In many African cultures, funerals are not just farewells. They are vibrant celebrations: rituals of joy and reunions with ancestors. They teach us that grief can be loud, beautiful, and alive with possibility.
Western grief is often experienced as a linear process: a goodbye, a descent into darkness, a path through pain to eventual closure. African cosmologies tell a different story, though, in a place where time is cyclical – spiralling like shells and galaxies. Death is a transition, not an end, and those who’ve departed do not cease to exist. They remain near, advising and protecting the living and woven into daily life like Kente threads into cloth.
For Africans, grief is often a communal ritual: not a private, feared matter but one where collective mourning enables the soul to find its path home accompanied by the living’s fierce love.
Specific traditions that celebrate the dead include:
Yoruba Egungun Festivals (Nigeria/Benin)
At an Egungun festival, ancestral spirits dance among the living. Masked figures clothed in layer upon layer of cloth become walking shrines. As they dance, they bless, protect, and renew the moral life of the community. The air is thick with drumming, praise-singing, and awe. Here, the dead do not haunt. They return to guide and remind us that we are never alone.
Ghana’s Fantasy Coffins and Funeral Pageantry
In Ghana, death is crowned with creativity. Coffins are shaped like bibles, cocoa pods, airplanes, fish, and cigarettes: each revealing the deceased’s profession, personality, or dreams. A fisherman is buried in a great silver tilapia. A pilot rests in a carved jet. Not morbid, they’re declarations that say, “This is who I was. Remember me with joy.” Funerals here are parades of storytelling, humour, and beauty, uniting grief with celebration.
Ashanti funerals are not quiet affairs. They are grand, emotionally charged gatherings that honour not just the end of a life, but the enduring presence of the departed within the community. There is music, drumming, dance, and ceremony, each gesture thick with meaning. Death, in this context, doesn’t sever ties; it transforms them. The deceased is ushered into the realm of ancestors, where they are believed to continue guiding the living. It is a reminder that mourning and celebration often share the same space. It is also a reminder that legacy, for the Ashanti, is a living, breathing thing.

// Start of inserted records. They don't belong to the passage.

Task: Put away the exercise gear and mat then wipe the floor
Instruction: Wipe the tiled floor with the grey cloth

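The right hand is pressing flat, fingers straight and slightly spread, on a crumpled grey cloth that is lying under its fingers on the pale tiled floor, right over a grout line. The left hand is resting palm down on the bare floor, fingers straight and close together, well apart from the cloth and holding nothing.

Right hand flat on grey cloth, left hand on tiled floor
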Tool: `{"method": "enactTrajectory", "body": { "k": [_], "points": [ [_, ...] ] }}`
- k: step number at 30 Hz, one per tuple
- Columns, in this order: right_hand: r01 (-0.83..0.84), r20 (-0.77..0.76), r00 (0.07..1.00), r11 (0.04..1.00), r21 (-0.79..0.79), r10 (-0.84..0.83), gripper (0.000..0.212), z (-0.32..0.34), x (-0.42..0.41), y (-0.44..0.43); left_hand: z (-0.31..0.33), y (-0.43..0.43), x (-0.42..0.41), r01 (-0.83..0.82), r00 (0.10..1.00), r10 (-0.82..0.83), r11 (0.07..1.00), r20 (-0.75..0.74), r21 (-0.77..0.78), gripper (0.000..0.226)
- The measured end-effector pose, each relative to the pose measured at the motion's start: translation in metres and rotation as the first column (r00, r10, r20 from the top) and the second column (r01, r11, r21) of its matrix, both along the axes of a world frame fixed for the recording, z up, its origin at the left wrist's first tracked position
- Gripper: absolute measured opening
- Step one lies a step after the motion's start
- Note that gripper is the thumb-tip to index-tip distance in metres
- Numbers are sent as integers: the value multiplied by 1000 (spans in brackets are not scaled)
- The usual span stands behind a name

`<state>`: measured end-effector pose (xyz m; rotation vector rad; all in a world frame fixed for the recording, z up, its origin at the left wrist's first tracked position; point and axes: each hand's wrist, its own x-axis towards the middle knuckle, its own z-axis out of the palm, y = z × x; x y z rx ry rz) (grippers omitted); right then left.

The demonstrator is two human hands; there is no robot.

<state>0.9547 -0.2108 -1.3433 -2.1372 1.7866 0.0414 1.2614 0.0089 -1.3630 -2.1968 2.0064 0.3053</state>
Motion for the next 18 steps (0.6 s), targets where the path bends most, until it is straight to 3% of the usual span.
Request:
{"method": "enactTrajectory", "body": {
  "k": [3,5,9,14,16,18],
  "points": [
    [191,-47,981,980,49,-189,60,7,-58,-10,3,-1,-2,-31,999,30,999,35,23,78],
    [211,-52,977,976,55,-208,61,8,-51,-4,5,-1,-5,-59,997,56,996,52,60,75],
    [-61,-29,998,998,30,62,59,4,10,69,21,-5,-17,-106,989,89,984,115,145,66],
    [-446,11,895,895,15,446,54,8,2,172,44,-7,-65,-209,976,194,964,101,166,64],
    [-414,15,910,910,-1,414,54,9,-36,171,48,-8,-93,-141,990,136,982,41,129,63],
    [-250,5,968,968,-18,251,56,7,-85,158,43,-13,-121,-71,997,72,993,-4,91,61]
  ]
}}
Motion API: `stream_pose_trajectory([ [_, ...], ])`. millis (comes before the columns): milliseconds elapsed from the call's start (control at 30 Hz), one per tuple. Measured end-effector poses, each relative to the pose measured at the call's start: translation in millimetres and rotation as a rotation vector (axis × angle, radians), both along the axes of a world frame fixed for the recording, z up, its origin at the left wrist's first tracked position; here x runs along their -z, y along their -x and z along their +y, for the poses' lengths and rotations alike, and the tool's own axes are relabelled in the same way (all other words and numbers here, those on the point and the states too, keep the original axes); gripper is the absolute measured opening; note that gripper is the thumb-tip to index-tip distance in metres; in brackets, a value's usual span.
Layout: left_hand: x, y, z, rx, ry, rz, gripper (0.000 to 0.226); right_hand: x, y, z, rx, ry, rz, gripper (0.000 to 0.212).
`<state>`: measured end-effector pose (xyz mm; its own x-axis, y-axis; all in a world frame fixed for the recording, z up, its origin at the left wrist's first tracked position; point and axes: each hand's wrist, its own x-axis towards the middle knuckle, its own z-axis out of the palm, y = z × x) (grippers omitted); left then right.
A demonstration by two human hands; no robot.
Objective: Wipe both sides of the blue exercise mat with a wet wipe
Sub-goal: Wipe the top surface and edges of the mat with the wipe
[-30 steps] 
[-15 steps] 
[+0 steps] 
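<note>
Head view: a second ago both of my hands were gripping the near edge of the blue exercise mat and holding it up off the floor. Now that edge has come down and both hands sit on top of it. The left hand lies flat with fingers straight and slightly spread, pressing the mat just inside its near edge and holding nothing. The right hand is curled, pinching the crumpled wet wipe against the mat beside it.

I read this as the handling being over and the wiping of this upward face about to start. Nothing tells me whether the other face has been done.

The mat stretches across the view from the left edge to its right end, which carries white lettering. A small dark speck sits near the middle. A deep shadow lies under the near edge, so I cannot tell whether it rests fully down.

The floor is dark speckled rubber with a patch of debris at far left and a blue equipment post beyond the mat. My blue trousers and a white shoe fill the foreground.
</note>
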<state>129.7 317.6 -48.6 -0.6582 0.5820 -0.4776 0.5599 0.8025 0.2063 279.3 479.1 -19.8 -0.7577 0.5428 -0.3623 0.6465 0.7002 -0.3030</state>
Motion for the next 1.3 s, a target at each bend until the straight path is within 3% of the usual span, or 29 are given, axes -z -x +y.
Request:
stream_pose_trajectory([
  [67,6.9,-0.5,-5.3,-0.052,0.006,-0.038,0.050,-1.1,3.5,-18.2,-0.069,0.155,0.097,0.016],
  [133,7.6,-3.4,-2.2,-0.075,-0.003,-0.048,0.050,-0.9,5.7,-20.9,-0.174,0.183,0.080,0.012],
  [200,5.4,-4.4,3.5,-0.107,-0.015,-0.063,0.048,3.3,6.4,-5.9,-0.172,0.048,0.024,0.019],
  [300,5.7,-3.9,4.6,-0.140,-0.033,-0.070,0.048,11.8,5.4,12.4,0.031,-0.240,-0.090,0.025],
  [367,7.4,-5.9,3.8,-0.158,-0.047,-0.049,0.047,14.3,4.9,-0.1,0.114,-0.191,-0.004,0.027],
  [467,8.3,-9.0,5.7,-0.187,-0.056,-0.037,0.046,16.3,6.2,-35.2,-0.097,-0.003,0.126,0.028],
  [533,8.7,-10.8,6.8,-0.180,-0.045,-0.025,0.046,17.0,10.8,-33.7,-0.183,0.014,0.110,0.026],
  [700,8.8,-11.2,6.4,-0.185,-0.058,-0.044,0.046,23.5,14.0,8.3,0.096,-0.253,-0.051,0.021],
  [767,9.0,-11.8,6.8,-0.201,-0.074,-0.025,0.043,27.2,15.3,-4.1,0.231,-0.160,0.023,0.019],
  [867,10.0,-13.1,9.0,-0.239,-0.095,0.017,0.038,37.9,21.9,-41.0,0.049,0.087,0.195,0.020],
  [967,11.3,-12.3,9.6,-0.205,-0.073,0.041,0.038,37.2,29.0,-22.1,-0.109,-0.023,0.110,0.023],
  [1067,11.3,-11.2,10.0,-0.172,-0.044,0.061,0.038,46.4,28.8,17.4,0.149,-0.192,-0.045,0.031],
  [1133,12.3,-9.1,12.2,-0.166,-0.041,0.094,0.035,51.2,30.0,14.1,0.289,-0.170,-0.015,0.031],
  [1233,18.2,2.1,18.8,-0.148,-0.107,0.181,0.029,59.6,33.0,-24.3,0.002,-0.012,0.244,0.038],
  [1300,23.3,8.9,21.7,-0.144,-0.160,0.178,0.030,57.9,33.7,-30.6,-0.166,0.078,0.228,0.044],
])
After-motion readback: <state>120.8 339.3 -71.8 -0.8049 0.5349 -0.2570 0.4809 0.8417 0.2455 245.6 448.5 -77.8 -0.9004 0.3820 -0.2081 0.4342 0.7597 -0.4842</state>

Madagascar’s Famadihana: Turning of the Bones
Every five to seven years, Malagasy families open their ancestral tombs. They remove the bones, rewrap them in fresh silk cloth, and dance with them to live music. It’s called Famadihana, “The turning of the bones,” and is a festival of love, reunion, and respect. The dead are not forgotten relics; they are family, woven into ongoing life. Children meet ancestors they never knew and learn that to die is only to change form.
Jamaican Nine Night and New Orleans Second Line
These philosophies survived slavery and colonisation across oceans. In Jamaica, Nine Night is a vigil of food, drumming, storytelling, and games that ensures the spirit’s journey is blessed with joy, not fear. In New Orleans, the Second Line transforms funerals into jazz parades. Brass bands lead mourners as everyone dances in the street, dressed to the nines while celebrating life’s beauty and releasing sorrow into communal rhythm.
Reclaiming Grief as Celebration
I remember the very first funeral I attended. We sang until the walls of the church began to vibrate, the adults stomping the earth in praise and the children watching: learning early on that grief is not a secret to hide but a song to sing together. That death is not darkness but a doorway flooded with the light of those who came before us.
These traditions remind us that grief is communal, not private; joyful, not just sorrowful; sacred, not sterile. They teach us that we can meet death with music and colour and stories and laughter as we carry our dead into tomorrow.
In a world that fears death, these rituals whisper a different truth: that to mourn is to remember that love transcends flesh. The ones we lose remain with us and are woven into every dance, every drumbeat, every prayer we utter in the name of those who built us.
Death, here, is not an end. It’s a celebration of life’s eternal circle.